Again, remember that these things are not meant to nail you down to a single right answer, they are there to help you generate ideas, to feel confident in your choices, and to help you become acquainted with music, incase you didn't grow up listening to it.
Call and Counter
This is just like call and repeat, but instead of repeating, the response is a different melody of roughly the same length. Again, this is a distinction I use to make learning easier and, as far as I know, not an official musical terminology. Listen for it in your favorite songs, and play with ways you can use your movement categories to create a sort of dialogue in your body, to reflect the musical dialogue. This might be between upper and lower body, between an early movement and an airy one, between traveling and stationary moves, or anything else that the music says to you.

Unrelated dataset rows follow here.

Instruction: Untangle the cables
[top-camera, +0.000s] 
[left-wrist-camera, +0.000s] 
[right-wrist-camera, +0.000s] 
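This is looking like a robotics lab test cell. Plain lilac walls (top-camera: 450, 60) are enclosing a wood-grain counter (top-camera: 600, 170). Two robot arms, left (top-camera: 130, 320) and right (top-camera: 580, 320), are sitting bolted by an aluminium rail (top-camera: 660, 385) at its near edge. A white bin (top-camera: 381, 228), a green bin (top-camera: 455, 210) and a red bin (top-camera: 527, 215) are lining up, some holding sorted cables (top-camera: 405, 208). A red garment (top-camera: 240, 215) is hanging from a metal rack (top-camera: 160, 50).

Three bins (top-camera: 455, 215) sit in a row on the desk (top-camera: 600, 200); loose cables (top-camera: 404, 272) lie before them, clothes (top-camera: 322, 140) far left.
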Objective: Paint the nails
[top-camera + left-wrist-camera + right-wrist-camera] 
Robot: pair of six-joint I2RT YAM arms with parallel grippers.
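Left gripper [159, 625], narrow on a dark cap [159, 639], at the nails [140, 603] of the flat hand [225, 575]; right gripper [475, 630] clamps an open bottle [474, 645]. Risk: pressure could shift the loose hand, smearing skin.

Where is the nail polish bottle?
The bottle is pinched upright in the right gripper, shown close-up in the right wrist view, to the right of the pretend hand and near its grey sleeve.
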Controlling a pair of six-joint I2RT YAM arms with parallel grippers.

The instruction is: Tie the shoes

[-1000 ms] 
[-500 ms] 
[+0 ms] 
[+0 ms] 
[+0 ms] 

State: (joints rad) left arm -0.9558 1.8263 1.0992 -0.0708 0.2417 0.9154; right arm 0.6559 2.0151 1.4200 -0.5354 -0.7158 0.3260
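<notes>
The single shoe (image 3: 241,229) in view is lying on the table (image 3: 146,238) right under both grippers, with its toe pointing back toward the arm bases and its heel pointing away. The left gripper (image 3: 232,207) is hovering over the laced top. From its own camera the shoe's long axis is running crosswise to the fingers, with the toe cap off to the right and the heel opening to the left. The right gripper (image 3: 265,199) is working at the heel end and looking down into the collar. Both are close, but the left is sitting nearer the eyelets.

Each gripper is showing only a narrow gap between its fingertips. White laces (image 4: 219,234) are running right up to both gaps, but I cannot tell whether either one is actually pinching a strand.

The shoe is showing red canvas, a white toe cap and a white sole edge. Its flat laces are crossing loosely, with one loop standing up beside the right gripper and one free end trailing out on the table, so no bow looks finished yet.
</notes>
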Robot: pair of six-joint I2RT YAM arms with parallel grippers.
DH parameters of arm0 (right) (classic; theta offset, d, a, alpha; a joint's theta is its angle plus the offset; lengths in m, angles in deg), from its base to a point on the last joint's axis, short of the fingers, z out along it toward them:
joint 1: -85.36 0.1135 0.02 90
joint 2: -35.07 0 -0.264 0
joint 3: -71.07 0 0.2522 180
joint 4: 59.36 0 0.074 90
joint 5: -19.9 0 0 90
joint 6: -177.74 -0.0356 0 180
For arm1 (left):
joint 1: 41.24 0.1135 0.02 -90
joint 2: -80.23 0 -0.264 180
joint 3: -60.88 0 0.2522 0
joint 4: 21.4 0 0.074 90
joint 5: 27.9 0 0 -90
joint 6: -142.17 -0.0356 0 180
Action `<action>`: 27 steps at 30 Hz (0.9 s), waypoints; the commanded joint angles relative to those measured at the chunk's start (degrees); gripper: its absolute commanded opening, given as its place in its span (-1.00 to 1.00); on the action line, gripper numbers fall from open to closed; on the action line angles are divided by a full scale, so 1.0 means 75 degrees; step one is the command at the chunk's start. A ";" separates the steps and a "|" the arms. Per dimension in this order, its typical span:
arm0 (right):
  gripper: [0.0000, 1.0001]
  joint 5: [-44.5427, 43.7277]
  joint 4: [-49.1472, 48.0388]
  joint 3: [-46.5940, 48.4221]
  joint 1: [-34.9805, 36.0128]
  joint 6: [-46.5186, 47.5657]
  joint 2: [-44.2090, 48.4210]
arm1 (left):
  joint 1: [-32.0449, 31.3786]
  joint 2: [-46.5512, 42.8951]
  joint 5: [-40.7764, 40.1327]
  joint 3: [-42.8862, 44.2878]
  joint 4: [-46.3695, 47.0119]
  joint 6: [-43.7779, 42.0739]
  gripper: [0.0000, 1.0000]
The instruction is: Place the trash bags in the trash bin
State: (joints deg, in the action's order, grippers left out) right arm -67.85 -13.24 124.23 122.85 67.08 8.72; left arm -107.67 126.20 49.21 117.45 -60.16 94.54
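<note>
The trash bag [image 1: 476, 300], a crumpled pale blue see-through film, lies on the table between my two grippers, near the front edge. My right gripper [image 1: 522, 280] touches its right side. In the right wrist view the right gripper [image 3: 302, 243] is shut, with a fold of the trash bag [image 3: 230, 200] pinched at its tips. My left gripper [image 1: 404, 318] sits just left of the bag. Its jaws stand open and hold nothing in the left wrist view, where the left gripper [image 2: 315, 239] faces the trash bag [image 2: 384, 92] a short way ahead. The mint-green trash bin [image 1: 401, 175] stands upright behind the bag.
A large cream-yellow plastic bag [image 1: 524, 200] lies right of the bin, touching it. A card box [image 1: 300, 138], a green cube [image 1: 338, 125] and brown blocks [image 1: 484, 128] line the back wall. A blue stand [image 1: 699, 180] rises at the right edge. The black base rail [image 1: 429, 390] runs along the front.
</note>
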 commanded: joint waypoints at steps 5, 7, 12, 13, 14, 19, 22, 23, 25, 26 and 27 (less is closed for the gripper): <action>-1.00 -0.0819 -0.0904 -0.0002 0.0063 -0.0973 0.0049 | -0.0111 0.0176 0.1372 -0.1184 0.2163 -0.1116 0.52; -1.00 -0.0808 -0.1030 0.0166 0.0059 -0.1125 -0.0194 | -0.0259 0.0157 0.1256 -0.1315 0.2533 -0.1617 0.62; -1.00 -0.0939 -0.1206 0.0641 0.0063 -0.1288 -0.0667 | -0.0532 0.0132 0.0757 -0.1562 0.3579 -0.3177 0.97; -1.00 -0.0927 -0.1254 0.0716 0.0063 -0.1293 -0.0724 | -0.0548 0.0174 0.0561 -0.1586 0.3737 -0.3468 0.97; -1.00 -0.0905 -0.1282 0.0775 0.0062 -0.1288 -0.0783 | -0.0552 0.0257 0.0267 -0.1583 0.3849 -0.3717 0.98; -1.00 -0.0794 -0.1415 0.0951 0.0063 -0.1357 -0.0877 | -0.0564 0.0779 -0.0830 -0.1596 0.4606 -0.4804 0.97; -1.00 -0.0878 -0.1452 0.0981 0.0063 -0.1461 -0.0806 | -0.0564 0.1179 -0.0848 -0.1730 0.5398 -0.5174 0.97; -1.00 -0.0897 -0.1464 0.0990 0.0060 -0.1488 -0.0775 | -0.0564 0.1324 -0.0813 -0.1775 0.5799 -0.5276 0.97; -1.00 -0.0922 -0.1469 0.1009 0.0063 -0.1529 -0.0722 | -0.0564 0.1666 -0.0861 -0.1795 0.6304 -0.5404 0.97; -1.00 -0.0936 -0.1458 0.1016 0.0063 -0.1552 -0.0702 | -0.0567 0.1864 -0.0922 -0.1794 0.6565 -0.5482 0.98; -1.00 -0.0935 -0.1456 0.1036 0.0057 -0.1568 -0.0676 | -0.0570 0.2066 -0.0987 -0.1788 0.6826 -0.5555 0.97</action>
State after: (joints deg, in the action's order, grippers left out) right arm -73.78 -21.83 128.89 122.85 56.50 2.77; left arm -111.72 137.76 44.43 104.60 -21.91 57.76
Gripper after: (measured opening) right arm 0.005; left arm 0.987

On the topic of call and response, here's one of the songs we danced to, you can see two types of bands (a "hassaballa" brass band being conducted by a man in a uniform, and a traditional "tet ensemble" being conducted by the lady with the flower) go back and forth.
This is the only real musical term here: a lezma is a short, punchy response. Again, it is shades of gray between a call and counter vs a call with lezma. You can use some of the same strategies as a call with counter, such and contrasting movement families or switching direction. You can also let one or the other pass by, for example: let the call go with a simple sway then punch the response with a big hip drop, or fill in the call and use a "stoptional" for the response. There is usually a section like this in a beledi progression, after the opening taxeem and before the rhythm really kicks in, but this type of call and response can also be found in most sorts of music.
One reason for going over individual instruments in class, and for practicing phrasing (and why I make y'all improvise) is that I want to, proverbially, "teach you to fish" rather than just "giving out fish". When you learn to hear what the music is telling you to do, you will be able to dance to any song you enjoy and not have to depend on anyone else for choreography. Metaphorically, you can feed yourself, and have the option of expressing your own feeling through your dance, rather than having someone else put "words" in your mouth. Hopefully, focusing on the music like this helps you understand what the music is asking you to do, so you don't ever have to worry about coming up with something interesting. Just dance to interesting music, and translate it to movement!